Наш город внезапно накрыло дождем

Алейэ
Наш город внезапно накрыло дождем. Стекло - в прозрачных разводах воды, и стук капель об карниз вторит шелесту клавиш. Шорох шин по мокрому асфальту и непроницаемо-серое небо, на котором еще пятнадцать минут назад антрацитовые тучи несло ветром на чистый вечерний купол.
Вдалеке на молочно-сером фоне - силуэты гор едва различимы, словно нарисованы серой акварелью на сером же листе.

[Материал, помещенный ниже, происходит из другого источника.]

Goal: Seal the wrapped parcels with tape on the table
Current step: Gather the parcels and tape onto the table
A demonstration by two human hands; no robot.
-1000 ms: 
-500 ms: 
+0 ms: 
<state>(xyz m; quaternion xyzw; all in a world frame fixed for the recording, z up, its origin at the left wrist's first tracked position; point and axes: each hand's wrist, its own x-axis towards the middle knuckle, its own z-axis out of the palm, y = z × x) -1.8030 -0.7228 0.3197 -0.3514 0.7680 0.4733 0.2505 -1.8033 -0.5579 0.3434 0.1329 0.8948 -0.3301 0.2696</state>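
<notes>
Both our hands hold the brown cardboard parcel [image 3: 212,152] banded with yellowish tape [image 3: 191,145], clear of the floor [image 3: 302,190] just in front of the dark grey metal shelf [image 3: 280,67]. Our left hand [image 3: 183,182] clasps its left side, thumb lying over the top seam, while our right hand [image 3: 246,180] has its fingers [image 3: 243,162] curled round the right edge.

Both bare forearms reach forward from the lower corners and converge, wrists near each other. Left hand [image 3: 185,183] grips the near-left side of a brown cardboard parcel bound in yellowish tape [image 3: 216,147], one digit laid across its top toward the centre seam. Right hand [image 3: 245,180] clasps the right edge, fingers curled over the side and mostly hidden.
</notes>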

Иногда эту занавесу рассекает серебряная полоса молнии, хлесткая и резкая; или вспышка, такая быстрая, что даже не уловить взглядом, только отмечаешь краем глаз - было, сверкнуло...
С черных изгибов решетки на окне свисают тяжелые капли, и одна вливается в другую, чтобы вместе они рухнули вниз.
И не видно просветов. Кажется, что мир со всех сторон обложен пологом дождя, цвет которого на самом деле и уловить трудно - в сером мареве чудится что-то синеватое. Или это капли фиолетового, что сорвались с кончика кисти неизвестного художника и растворились в краске дождевого неба? А может, там, в этом низко нависшем небе, можно различить странный оттенок зеленого, что называют - "серый зеленый чай"?
Проблеском - молния, и её вспышке вторит грохот; их можно как-то сосчитать, когда мелькнет одна и вскрикнет небесным басом другой - но разве можно отвлечься от дождя, от запаха влаги, городской пыли и грозы? Серебристая прореха в покрывале неба - едва ли не короче доли мгновения, взмаха ресниц, удара сердца. Быстро, неуловимо. Была, а теперь её нет.
Шумит вода, и этот спокойный шелест рассекает, словно удар топора могучего воина, раскат грома. Словно над головой раскрываются небеса, и этому яростному вскрику небес вторят городские звуки, вспыхивающие сиренам и воем.
Молния отражается на стеклах домов, на сетчатке глаз, а громовой хохот обрушивается на плечи все чаще и чаще, и в какой-то момент кажется, что молния ударяет прямо в тебя – настолько близка вспышка, настолько она ярка – и чувствуешь её не только зрением, но и всей кожей, и ноздри щекочет странный запах, какого нет на земле – он есть только на небе.
Ломаная линия цвета звезд пронзает пелену дождя; косые струи хлещут по земле, а из мира исчезают яркие краски. Их смыла вода, испугала молния, загнал в глубь наших душ гром.
Сидеть, широко распахнуть глаза, и вдыхать в себя грозу, зная, что она уже уходит прочь, напугав, разбередив прячущиеся в сердцах древние почтение, замешанное на страхе, встряхнув и напомнив земле о том, что небо – это ярость, это сила, это грохот, от которого бегут по коже мурашке, и серебристые копья, от которых невольно вздрагиваешь.
Гроза уходит, и темнеют силуэты гор, наливаются краской, выплывают от пелены дождя. Но небо полнится вспышками, пусть даже они теперь далеко, и хохот громовых раскатов уже далек, а капель на стекле все меньше и меньше.
И не знаешь, выдохнуть ли уже, опустив руки на колени, или подбираться вновь и вновь, подобно зверю перед прыжком, вдыхать глубоко, наполняя себя запахом небес, странным и чужим.
Потому что как вздорная девчонка, капризная и непостоянная, небо снова открывает свои объятия, обрушивая на землю, промокшую до корней, своих бесчисленных крохотных детей, что погибают, лишь коснувшись тверди, откуда и вышли когда-то.
Небо беснуется.
А где-то у кромки гор его серость постепенно отступает перед латунным цветом; в другом мире, за границей грозы, еще осталось солнце, и этим слабым проблеском оно напоминает о себе.
Но латунь и старое золото – не у нас; у нас – темнота вечера, запах дождя и озона, потоки воды по промокшему асфальту и клубок, сплетенные из восторга и страха, в груди.